Le parc Marineland d’Antibes a récemment annoncé son intention de transférer ses deux orques et douze dauphins vers des parcs aquatiques en Espagne avant la fin du mois de juin. Cette décision intervient après des années de lutte pour obtenir l’autorisation de déplacer ces animaux vers d’autres installations à l’étranger. Le ministre délégué à la transition écologique a déclaré : « Il faut sortir de l’impasse ».

Depuis deux ans, le parc de loisirs situé sur la Côte d’Azur réclame la possibilité de déplacer ses animaux aquatiques vers des parcs à l’étranger, mais le gouvernement français avait jusqu’ici refusé de donner son accord. Le Marineland d’Antibes soutient que ce transfert est nécessaire pour le bien-être des animaux, qui vivent actuellement dans des bassins jugés inadaptés par les défenseurs de la cause animale.

Cette décision a suscité de vives réactions de la part des associations de protection animale, qui estiment que le transport d’orques et de dauphins est traumatisant pour ces animaux et qu’ils devraient être libérés dans un sanctuaire marin plutôt que d’être transférés vers un autre parc aquatique. Ces associations ont lancé une pétition en ligne pour s’opposer à ce projet de transfert.
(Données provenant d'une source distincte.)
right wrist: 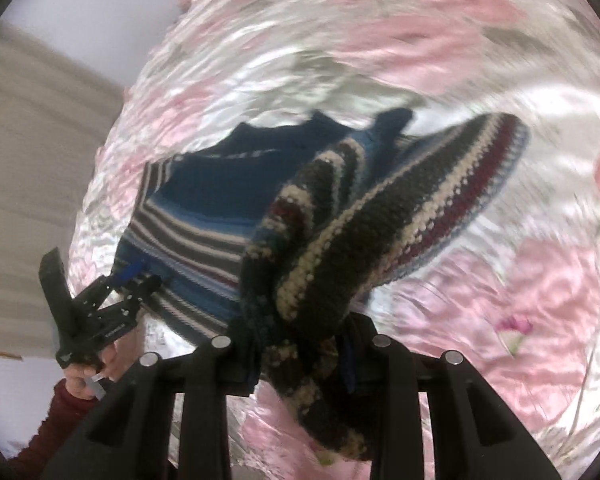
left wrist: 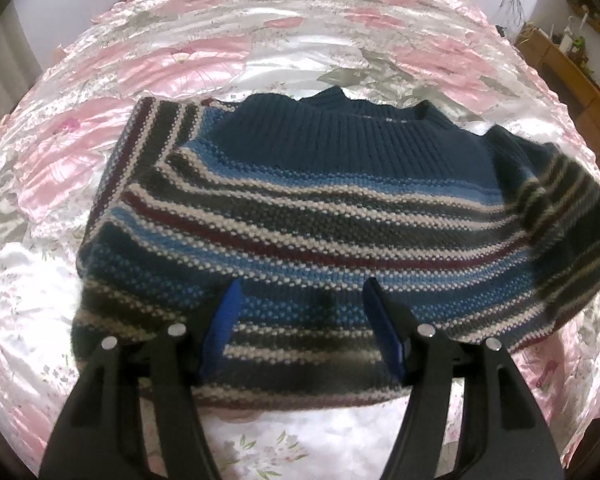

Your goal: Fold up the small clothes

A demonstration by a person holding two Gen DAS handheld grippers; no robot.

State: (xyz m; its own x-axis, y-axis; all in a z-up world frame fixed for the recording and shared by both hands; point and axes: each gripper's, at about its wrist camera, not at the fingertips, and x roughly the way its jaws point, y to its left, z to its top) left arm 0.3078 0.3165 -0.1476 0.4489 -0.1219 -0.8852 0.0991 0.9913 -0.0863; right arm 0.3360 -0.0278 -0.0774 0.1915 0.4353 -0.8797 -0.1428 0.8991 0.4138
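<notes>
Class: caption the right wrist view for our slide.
Right gripper lifts the striped sweater's sleeve above the floral bedspread.

A shiny satin bedcover [left wrist: 228,60] with pink flowers lies wrinkled over the bed. At the right edge stands a wooden shelf [left wrist: 572,68] with small items, blurred.

Bare bedspread [left wrist: 204,60] lies free around the sweater [left wrist: 300,216], out to every bed edge; a wooden shelf [left wrist: 568,68] stands beyond the right edge.
</notes>
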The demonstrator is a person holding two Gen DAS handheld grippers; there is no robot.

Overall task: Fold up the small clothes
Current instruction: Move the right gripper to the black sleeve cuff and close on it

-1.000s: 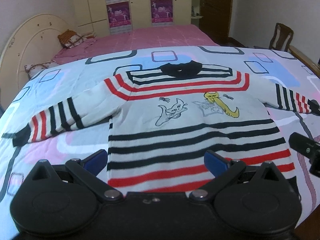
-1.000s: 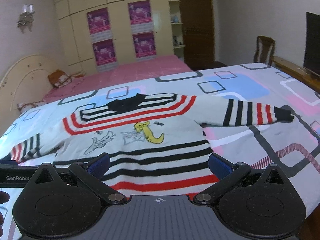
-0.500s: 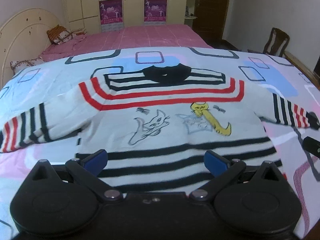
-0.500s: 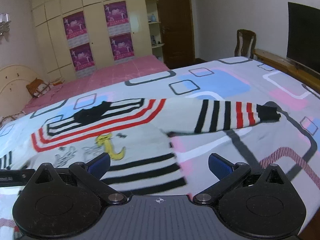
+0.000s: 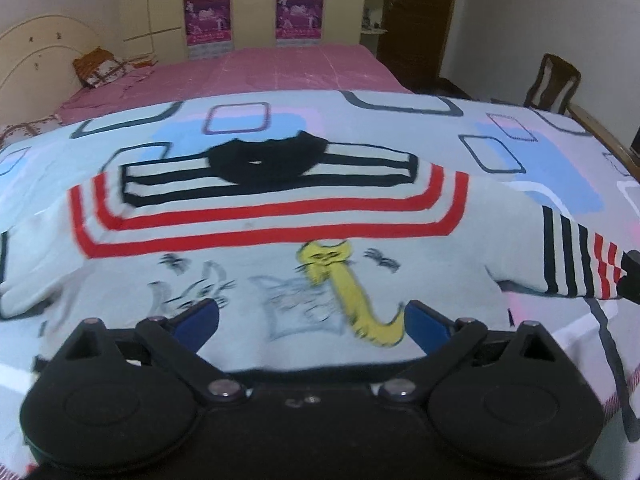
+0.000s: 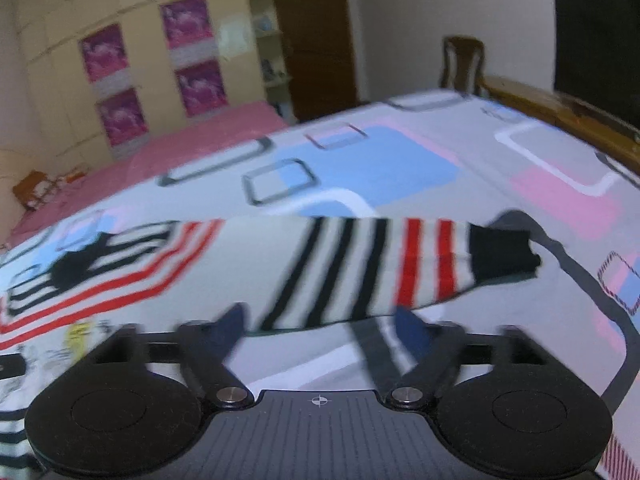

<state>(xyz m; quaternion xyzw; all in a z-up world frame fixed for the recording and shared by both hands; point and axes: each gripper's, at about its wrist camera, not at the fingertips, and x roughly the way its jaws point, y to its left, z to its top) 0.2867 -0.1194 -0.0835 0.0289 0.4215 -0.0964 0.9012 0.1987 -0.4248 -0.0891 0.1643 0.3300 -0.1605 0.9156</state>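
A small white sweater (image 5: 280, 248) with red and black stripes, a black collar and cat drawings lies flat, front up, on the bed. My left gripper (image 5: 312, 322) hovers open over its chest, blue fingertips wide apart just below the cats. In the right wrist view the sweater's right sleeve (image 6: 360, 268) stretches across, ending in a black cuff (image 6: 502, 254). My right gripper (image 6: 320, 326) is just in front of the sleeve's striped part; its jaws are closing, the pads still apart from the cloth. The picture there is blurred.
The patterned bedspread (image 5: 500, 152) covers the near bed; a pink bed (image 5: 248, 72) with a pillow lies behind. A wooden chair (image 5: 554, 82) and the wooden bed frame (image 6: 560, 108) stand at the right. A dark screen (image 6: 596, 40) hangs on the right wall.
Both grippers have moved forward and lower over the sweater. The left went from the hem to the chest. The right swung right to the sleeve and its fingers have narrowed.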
Le Marineland d’Antibes affirme de son côté que ce transfert est nécessaire pour assurer le bien-être des animaux, qui pourront bénéficier de conditions de vie plus adaptées dans les parcs espagnols. Le ministre délégué à la transition écologique a souligné que cette décision avait été prise après de longues discussions et en tenant compte du bien-être des animaux.

En conclusion, le transfert des deux orques et des douze dauphins du Marineland d’Antibes vers des parcs en Espagne avant la fin du mois de juin continue de diviser l’opinion publique. Si certains soutiennent cette décision au nom du bien-être animal, d’autres s’y opposent fermement, estimant que ces animaux devraient être libérés dans un environnement marin naturel. Cette affaire soulève une fois de plus la question de la captivité des animaux sauvages dans les parcs aquatiques et le besoin de trouver des solutions plus respectueuses de leur bien-être.